I need to find $\min ||Ax-b||$. How should I solve it using QR?
I know that QR can be used to reduce the problem to
$$\Vert Ax – b \Vert = \Vert QRx – b \Vert = \Vert Rx – Q^{-1}b \Vert.$$
but what do I do after this?
Best Answer
The most straightforward way I know is to pass through the normal equations:
$$A^T A x = A^T b$$
and substitute in the $QR$ decomposition of $A$ (with the convention $Q \in \mathbb{R}^{m \times n},R \in \mathbb{R}^{n \times n}$).

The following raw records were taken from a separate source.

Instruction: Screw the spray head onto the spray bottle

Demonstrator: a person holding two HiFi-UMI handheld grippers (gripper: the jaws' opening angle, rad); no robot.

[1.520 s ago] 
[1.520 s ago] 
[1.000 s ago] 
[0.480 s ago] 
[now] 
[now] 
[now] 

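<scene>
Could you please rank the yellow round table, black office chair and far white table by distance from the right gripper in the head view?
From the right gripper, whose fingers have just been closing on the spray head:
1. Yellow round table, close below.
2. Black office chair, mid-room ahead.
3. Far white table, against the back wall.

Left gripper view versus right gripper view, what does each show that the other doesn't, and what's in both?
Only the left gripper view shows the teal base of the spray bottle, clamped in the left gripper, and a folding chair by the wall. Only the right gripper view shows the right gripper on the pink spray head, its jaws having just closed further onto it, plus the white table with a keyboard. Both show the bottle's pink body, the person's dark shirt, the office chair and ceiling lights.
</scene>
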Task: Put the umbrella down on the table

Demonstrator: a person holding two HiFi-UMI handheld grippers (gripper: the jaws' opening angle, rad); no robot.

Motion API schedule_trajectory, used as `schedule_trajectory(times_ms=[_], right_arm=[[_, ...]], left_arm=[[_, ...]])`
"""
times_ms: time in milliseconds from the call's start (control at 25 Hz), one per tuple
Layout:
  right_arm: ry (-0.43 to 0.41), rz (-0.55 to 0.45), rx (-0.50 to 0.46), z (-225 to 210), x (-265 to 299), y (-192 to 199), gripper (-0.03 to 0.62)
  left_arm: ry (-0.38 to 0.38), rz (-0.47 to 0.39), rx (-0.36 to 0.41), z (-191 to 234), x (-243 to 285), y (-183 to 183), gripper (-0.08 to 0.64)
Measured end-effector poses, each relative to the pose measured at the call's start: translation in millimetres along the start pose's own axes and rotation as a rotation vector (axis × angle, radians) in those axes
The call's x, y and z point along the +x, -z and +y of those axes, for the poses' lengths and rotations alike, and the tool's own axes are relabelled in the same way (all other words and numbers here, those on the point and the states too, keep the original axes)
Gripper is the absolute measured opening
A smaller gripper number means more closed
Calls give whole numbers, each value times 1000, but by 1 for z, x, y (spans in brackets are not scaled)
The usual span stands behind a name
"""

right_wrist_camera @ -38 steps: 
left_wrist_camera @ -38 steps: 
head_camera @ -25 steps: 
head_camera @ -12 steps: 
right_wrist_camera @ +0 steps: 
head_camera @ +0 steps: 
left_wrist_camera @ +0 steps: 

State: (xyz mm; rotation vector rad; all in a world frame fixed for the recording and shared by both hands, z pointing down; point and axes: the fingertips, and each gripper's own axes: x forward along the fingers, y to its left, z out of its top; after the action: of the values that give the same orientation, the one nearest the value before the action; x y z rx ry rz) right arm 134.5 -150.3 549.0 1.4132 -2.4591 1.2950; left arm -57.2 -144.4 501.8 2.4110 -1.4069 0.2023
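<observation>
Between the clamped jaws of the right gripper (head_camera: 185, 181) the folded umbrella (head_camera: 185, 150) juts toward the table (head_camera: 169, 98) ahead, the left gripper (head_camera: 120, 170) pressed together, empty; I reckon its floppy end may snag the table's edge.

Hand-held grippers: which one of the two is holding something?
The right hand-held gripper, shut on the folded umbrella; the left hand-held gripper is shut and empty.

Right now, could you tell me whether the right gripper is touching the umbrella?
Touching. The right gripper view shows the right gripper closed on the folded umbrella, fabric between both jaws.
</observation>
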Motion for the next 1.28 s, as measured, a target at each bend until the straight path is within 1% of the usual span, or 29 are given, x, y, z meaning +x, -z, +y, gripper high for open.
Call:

Thus you get
$$R^T Q^T Q R x = R^T Q^T b.$$
But $Q^T Q=I_n$. (Note that in this convention $Q$ isn't an orthogonal matrix, so $Q Q^T \neq I_m$, but this doesn't matter here.) Thus:
$$R^T R x = R^T Q^T b.$$
If $A$ has linearly independent columns (as is usually the case with overdetermined systems), then $R^T$ is injective, so by multiplying both sides by the left inverse of $R^T$ you get
$$Rx=Q^T b.$$
This system is now easy to solve numerically.
For numerical purposes it's important that the removal of $Q^T Q$ and $R^T$ from the problem is done analytically, and in particular $A^T A$ is never constructed numerically.